> **Exercise details**
Reproduce the lines of the listing exactly, beginning at the top, until the line with "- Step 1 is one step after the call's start" has been reproduced too.

> **Material to process**
Start of Block
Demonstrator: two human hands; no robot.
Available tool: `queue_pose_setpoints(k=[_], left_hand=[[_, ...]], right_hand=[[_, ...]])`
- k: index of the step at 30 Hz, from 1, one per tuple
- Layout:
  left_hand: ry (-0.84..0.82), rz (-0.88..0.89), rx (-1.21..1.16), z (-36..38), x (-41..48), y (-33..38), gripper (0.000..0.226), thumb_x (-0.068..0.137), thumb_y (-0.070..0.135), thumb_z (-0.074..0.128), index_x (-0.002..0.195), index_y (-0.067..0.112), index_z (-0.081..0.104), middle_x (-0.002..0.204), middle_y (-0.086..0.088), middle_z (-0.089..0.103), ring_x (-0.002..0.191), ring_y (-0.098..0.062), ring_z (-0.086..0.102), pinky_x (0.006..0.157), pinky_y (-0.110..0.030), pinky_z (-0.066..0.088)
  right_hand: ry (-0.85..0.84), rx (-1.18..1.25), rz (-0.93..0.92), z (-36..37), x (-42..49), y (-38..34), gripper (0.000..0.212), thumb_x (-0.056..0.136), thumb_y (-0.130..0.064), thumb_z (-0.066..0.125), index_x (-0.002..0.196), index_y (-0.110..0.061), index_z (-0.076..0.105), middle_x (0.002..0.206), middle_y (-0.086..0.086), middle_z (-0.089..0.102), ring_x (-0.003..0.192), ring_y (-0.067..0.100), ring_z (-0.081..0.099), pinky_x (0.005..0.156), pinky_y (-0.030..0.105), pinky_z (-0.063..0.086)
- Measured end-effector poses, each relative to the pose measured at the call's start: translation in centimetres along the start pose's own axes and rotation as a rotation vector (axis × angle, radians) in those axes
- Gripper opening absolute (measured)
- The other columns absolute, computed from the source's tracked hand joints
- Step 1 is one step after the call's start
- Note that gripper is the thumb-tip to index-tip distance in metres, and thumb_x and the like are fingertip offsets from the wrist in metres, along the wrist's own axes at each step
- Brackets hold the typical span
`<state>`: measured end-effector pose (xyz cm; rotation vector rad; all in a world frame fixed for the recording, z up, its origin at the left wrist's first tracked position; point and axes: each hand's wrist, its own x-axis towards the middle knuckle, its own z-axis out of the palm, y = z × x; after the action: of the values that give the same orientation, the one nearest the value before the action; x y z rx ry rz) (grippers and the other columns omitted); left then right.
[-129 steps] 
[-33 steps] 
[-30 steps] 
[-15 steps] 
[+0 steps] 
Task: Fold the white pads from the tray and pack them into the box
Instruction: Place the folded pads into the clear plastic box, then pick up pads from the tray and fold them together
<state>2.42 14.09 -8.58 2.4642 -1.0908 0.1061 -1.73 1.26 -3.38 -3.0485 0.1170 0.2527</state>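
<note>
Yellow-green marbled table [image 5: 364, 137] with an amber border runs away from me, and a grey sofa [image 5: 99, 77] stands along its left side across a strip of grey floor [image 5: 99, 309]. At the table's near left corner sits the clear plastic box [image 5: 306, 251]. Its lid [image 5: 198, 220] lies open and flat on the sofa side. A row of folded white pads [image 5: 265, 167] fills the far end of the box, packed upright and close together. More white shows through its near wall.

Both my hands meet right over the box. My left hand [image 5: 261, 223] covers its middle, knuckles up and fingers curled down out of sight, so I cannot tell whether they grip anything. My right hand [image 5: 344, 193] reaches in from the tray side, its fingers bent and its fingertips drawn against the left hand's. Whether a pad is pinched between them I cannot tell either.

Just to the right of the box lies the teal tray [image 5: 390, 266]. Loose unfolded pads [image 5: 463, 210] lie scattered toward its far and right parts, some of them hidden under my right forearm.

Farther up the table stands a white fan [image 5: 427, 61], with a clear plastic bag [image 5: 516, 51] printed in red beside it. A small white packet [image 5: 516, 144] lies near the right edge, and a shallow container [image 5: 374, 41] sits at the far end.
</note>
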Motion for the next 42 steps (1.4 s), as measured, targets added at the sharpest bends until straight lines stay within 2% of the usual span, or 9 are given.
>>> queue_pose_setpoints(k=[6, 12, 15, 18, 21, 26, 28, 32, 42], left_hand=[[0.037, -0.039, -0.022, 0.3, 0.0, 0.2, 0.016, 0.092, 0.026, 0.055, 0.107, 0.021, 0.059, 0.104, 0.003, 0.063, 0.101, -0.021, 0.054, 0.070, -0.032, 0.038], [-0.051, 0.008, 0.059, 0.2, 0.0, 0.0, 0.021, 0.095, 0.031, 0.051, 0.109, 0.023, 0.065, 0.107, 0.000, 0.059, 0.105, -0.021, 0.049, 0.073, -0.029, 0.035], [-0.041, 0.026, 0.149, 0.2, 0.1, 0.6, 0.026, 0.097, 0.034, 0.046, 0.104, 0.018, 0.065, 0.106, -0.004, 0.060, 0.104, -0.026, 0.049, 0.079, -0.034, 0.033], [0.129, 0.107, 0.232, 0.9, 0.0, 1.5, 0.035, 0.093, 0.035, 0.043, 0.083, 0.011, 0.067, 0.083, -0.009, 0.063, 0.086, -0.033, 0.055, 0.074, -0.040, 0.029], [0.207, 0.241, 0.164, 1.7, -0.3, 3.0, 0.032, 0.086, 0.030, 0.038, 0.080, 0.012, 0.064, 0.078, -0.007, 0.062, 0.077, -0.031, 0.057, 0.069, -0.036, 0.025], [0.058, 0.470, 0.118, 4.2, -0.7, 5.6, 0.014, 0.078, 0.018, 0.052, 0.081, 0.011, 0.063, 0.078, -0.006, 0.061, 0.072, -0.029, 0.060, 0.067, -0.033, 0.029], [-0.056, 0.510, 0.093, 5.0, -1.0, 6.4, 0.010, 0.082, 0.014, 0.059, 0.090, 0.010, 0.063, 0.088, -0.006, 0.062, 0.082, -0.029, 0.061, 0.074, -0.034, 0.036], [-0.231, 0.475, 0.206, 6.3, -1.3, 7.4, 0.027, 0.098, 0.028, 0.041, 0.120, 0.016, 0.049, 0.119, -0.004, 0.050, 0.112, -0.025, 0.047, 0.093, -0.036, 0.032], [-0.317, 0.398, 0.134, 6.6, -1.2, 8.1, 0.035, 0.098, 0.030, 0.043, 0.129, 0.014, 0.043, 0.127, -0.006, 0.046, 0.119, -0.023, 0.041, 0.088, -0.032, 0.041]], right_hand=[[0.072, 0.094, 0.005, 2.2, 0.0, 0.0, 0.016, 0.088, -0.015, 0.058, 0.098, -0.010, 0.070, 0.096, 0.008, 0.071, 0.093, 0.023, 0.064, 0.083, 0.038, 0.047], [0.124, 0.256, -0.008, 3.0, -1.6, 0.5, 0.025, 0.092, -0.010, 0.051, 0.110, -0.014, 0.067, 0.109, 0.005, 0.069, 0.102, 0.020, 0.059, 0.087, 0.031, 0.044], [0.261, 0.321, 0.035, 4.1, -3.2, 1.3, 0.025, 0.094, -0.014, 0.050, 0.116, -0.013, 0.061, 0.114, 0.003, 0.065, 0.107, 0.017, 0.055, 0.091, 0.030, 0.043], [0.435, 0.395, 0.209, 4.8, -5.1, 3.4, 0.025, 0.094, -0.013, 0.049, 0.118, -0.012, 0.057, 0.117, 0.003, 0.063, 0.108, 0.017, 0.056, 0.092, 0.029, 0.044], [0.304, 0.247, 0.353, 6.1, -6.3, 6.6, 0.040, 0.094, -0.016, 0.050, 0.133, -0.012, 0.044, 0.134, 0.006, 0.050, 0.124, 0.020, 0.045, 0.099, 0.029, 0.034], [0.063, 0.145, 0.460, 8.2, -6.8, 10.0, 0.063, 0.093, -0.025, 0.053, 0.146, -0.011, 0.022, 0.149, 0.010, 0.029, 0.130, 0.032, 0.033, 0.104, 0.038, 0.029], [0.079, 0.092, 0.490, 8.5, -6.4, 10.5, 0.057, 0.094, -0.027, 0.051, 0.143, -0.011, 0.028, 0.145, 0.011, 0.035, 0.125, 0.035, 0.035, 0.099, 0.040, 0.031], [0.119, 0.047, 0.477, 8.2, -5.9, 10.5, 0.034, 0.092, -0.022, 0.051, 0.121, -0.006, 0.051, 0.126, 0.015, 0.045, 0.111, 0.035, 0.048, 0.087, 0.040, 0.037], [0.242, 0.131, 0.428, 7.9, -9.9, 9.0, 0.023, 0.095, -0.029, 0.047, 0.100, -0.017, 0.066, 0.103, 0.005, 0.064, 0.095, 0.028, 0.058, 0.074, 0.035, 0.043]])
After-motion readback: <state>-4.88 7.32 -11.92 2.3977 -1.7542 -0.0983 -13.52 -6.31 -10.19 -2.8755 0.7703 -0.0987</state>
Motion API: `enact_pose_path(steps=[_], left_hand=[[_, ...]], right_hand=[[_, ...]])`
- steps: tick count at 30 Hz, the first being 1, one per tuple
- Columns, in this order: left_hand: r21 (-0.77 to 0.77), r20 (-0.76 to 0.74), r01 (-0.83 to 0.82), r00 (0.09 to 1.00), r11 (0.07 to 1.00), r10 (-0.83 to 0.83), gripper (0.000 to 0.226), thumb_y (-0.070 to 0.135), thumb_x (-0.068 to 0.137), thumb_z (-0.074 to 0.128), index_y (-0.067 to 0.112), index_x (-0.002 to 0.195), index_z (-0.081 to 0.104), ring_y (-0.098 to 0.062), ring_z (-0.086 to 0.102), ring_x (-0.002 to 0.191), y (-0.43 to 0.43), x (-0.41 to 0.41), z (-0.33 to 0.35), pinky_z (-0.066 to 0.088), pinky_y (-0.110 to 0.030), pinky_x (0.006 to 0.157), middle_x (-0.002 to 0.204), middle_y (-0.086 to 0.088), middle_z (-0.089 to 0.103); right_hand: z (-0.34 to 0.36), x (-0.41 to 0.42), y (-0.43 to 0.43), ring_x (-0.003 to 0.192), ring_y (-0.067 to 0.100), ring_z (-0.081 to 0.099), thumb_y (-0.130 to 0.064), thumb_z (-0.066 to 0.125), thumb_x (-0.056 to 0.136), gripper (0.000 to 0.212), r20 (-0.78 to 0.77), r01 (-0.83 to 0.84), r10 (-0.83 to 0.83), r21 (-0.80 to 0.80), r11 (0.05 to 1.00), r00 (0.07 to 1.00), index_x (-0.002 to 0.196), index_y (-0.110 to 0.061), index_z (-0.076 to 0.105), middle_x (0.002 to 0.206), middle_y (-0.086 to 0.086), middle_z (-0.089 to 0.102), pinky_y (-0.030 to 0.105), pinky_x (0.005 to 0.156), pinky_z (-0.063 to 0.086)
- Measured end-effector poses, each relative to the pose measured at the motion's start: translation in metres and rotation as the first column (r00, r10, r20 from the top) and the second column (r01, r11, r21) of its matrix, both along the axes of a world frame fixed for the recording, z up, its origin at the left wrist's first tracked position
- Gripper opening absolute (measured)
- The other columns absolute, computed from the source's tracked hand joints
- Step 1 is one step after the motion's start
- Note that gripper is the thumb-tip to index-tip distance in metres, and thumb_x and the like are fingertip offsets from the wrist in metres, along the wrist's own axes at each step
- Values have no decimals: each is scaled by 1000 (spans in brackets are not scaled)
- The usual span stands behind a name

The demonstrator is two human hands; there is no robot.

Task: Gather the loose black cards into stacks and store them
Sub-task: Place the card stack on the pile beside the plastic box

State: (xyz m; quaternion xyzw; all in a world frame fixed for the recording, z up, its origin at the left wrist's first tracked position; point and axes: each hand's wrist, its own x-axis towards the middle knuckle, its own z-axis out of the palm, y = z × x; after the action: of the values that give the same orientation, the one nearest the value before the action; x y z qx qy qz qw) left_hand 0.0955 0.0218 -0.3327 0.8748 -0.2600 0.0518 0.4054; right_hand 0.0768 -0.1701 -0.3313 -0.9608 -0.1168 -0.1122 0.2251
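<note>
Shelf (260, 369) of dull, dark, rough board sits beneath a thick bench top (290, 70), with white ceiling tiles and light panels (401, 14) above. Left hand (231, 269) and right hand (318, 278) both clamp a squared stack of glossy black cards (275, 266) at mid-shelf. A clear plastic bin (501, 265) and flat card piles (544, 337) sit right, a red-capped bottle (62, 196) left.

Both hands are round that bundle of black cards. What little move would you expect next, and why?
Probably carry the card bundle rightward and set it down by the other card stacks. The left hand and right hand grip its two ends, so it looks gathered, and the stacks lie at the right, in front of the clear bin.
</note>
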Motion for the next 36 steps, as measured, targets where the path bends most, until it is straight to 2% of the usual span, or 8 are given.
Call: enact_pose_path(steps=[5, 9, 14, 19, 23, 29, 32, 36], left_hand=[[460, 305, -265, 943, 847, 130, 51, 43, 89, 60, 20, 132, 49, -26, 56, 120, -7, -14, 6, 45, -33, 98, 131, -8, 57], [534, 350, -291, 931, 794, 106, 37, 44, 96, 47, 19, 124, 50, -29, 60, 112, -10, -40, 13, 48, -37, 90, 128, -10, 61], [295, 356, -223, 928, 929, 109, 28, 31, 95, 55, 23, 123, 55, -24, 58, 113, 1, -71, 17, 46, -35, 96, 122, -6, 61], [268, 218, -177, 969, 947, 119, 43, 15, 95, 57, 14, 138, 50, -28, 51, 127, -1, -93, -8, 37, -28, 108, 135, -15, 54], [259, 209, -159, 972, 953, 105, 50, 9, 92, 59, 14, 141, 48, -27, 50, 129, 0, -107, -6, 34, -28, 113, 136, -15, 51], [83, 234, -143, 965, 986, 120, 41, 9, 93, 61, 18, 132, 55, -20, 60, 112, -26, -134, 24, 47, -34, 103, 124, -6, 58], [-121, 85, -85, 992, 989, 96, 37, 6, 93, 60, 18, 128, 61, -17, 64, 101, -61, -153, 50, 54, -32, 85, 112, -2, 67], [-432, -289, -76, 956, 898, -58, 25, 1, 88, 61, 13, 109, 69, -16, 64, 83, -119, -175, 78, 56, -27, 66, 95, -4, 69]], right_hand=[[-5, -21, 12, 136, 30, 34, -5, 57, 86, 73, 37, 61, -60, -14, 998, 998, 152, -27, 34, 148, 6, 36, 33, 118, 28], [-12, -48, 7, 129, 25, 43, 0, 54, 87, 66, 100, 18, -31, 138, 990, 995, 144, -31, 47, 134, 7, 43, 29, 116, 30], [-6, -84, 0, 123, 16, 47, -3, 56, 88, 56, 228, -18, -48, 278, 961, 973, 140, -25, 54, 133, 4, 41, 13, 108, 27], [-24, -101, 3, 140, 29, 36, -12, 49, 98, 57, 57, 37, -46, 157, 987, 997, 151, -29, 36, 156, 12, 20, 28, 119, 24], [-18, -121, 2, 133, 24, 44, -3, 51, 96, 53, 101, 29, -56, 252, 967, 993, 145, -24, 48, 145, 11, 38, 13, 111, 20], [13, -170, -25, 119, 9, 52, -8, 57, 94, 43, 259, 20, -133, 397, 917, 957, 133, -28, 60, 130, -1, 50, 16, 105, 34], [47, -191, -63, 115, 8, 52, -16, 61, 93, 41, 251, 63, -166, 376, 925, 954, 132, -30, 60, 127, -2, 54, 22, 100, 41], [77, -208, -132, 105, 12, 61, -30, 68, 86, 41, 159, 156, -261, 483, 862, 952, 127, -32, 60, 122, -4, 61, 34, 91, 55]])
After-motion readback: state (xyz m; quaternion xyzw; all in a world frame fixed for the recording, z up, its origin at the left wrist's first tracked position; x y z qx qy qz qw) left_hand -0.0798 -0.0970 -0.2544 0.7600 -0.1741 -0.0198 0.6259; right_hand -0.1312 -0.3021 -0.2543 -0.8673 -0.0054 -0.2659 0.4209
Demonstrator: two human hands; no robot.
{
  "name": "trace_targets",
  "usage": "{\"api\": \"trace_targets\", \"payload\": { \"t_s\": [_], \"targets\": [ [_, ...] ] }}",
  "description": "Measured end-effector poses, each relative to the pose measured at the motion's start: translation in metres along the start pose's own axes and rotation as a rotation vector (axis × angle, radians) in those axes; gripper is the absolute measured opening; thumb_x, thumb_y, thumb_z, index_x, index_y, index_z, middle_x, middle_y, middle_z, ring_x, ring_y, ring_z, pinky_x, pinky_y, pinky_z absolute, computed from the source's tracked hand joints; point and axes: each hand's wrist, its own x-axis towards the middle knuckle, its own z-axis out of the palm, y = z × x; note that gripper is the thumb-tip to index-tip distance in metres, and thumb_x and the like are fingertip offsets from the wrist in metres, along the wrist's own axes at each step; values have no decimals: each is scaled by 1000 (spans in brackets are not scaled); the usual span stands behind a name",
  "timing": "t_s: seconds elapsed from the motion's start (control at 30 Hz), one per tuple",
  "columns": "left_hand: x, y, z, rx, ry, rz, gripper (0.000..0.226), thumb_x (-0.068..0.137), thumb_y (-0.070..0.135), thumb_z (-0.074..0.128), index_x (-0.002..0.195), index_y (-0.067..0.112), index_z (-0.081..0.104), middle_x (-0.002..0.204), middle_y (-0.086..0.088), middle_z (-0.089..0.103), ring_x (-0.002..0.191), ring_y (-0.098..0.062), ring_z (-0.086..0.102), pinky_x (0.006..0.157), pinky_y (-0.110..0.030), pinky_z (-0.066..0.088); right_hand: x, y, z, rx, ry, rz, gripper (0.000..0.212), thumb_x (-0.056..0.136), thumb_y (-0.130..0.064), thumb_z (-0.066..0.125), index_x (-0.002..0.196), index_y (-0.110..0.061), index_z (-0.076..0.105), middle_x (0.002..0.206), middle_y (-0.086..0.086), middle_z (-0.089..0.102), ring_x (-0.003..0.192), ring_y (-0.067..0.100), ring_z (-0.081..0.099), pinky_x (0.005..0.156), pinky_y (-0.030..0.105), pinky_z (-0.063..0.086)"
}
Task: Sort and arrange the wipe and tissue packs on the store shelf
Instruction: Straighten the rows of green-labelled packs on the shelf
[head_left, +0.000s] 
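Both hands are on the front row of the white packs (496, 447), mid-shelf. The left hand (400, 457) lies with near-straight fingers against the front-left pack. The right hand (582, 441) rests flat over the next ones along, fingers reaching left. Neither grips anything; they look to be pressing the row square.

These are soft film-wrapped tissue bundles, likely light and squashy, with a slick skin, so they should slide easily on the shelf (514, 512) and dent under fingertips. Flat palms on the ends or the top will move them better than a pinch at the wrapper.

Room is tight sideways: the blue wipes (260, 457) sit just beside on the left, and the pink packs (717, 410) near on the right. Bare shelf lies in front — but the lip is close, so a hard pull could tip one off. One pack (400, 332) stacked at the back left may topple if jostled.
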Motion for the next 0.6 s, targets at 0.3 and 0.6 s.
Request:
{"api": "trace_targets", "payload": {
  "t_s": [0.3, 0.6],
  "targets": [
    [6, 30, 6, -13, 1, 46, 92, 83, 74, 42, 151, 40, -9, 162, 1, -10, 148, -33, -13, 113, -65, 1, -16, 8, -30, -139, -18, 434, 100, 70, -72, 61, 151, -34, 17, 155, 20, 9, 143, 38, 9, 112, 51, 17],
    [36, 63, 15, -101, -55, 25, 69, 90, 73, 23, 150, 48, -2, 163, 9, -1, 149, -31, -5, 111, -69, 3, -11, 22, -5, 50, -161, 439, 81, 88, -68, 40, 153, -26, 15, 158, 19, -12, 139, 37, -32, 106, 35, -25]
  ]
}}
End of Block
> **Expected answer**
Demonstrator: two human hands; no robot.
Available tool: `queue_pose_setpoints(k=[_], left_hand=[[_, ...]], right_hand=[[_, ...]])`
- k: index of the step at 30 Hz, from 1, one per tuple
- Layout:
  left_hand: ry (-0.84..0.82), rz (-0.88..0.89), rx (-1.21..1.16), z (-36..38), x (-41..48), y (-33..38), gripper (0.000..0.226), thumb_x (-0.068..0.137), thumb_y (-0.070..0.135), thumb_z (-0.074..0.128), index_x (-0.002..0.195), index_y (-0.067..0.112), index_z (-0.081..0.104), middle_x (-0.002..0.204), middle_y (-0.086..0.088), middle_z (-0.089..0.103), ring_x (-0.002..0.191), ring_y (-0.098..0.062), ring_z (-0.086..0.102), pinky_x (0.006..0.157), pinky_y (-0.110..0.030), pinky_z (-0.066..0.088)
  right_hand: ry (-0.85..0.84), rx (-1.18..1.25), rz (-0.93..0.92), z (-36..37), x (-42..49), y (-38..34), gripper (0.000..0.212), thumb_x (-0.056..0.136), thumb_y (-0.130..0.064), thumb_z (-0.066..0.125), index_x (-0.002..0.196), index_y (-0.110..0.061), index_z (-0.076..0.105), middle_x (0.002..0.206), middle_y (-0.086..0.086), middle_z (-0.089..0.102), ring_x (-0.003..0.192), ring_y (-0.067..0.100), ring_z (-0.081..0.099), pinky_x (0.005..0.156), pinky_y (-0.030..0.105), pinky_z (-0.063..0.086)
- Measured end-effector poses, each relative to the pose measured at the call's start: translation in centimetres along the start pose's own axes and rotation as a rotation vector (axis × angle, radians) in those axes
- Gripper opening absolute (measured)
- The other columns absolute, computed from the source's tracked hand joints
- Step 1 is one step after the call's start

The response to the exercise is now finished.